* RECORDED DATA
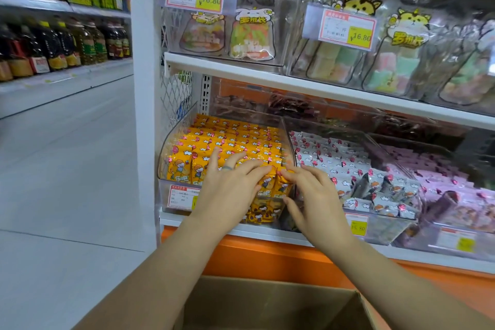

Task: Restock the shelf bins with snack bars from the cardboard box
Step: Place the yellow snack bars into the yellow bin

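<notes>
A clear bin (164, 158) on the lower shelf is packed with rows of yellow snack bars (227, 136). My left hand (230, 190) lies over the front row with its fingers straight, pressing on the packets. My right hand (313, 195) is at the bin's front right corner, fingertips touching the front yellow packets (270, 182); fingers are spread and slightly bent. The open cardboard box (267, 305) sits below my arms at the bottom of the view; its inside looks dark and I cannot see any bars in it.
To the right stand a bin of white snack bars (348, 163) and a bin of pink ones (442, 182). Above, a shelf (294, 80) holds clear bins of candy bags with price tags. Bottles (67, 43) line shelves at the left, beyond a grey floor aisle (67, 169).
</notes>
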Tool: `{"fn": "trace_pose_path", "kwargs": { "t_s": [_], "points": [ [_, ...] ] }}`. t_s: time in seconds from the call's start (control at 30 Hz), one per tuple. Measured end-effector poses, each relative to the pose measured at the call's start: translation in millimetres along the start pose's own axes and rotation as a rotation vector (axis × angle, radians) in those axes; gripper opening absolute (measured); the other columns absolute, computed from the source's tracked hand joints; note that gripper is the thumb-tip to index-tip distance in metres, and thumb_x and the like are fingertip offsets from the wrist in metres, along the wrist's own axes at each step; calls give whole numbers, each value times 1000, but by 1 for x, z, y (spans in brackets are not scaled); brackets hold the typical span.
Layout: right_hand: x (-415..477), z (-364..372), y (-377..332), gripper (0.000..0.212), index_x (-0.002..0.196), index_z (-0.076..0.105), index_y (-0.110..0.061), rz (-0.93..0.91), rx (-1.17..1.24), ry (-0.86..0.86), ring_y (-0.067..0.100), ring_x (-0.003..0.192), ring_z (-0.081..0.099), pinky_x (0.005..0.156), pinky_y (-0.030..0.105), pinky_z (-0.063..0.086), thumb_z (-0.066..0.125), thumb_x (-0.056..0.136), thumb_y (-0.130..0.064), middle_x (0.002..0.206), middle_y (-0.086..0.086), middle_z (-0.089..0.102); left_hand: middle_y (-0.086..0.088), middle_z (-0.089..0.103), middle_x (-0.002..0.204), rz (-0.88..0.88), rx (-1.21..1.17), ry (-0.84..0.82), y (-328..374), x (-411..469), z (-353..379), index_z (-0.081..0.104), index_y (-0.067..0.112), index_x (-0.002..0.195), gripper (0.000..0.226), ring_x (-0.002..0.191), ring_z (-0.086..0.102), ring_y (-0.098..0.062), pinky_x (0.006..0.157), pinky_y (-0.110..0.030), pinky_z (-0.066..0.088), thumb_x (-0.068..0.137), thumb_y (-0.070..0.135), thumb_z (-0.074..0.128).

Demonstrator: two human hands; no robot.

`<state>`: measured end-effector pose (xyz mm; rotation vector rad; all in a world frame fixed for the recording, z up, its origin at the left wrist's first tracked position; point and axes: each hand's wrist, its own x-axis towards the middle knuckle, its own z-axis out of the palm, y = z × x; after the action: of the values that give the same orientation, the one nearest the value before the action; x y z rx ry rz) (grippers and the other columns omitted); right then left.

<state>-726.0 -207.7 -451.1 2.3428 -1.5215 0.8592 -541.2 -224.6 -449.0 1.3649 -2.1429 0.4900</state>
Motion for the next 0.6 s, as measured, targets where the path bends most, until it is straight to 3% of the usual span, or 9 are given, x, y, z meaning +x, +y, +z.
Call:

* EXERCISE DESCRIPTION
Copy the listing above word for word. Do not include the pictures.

* RESPONSE AREA
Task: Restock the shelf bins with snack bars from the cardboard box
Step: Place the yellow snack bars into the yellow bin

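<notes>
A clear bin (164, 158) on the lower shelf is packed with rows of yellow snack bars (227, 136). My left hand (230, 190) lies over the front row with its fingers straight, pressing on the packets. My right hand (313, 195) is at the bin's front right corner, fingertips touching the front yellow packets (270, 182); fingers are spread and slightly bent. The open cardboard box (267, 305) sits below my arms at the bottom of the view; its inside looks dark and I cannot see any bars in it.
To the right stand a bin of white snack bars (348, 163) and a bin of pink ones (442, 182). Above, a shelf (294, 80) holds clear bins of candy bags with price tags. Bottles (67, 43) line shelves at the left, beyond a grey floor aisle (67, 169).
</notes>
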Tool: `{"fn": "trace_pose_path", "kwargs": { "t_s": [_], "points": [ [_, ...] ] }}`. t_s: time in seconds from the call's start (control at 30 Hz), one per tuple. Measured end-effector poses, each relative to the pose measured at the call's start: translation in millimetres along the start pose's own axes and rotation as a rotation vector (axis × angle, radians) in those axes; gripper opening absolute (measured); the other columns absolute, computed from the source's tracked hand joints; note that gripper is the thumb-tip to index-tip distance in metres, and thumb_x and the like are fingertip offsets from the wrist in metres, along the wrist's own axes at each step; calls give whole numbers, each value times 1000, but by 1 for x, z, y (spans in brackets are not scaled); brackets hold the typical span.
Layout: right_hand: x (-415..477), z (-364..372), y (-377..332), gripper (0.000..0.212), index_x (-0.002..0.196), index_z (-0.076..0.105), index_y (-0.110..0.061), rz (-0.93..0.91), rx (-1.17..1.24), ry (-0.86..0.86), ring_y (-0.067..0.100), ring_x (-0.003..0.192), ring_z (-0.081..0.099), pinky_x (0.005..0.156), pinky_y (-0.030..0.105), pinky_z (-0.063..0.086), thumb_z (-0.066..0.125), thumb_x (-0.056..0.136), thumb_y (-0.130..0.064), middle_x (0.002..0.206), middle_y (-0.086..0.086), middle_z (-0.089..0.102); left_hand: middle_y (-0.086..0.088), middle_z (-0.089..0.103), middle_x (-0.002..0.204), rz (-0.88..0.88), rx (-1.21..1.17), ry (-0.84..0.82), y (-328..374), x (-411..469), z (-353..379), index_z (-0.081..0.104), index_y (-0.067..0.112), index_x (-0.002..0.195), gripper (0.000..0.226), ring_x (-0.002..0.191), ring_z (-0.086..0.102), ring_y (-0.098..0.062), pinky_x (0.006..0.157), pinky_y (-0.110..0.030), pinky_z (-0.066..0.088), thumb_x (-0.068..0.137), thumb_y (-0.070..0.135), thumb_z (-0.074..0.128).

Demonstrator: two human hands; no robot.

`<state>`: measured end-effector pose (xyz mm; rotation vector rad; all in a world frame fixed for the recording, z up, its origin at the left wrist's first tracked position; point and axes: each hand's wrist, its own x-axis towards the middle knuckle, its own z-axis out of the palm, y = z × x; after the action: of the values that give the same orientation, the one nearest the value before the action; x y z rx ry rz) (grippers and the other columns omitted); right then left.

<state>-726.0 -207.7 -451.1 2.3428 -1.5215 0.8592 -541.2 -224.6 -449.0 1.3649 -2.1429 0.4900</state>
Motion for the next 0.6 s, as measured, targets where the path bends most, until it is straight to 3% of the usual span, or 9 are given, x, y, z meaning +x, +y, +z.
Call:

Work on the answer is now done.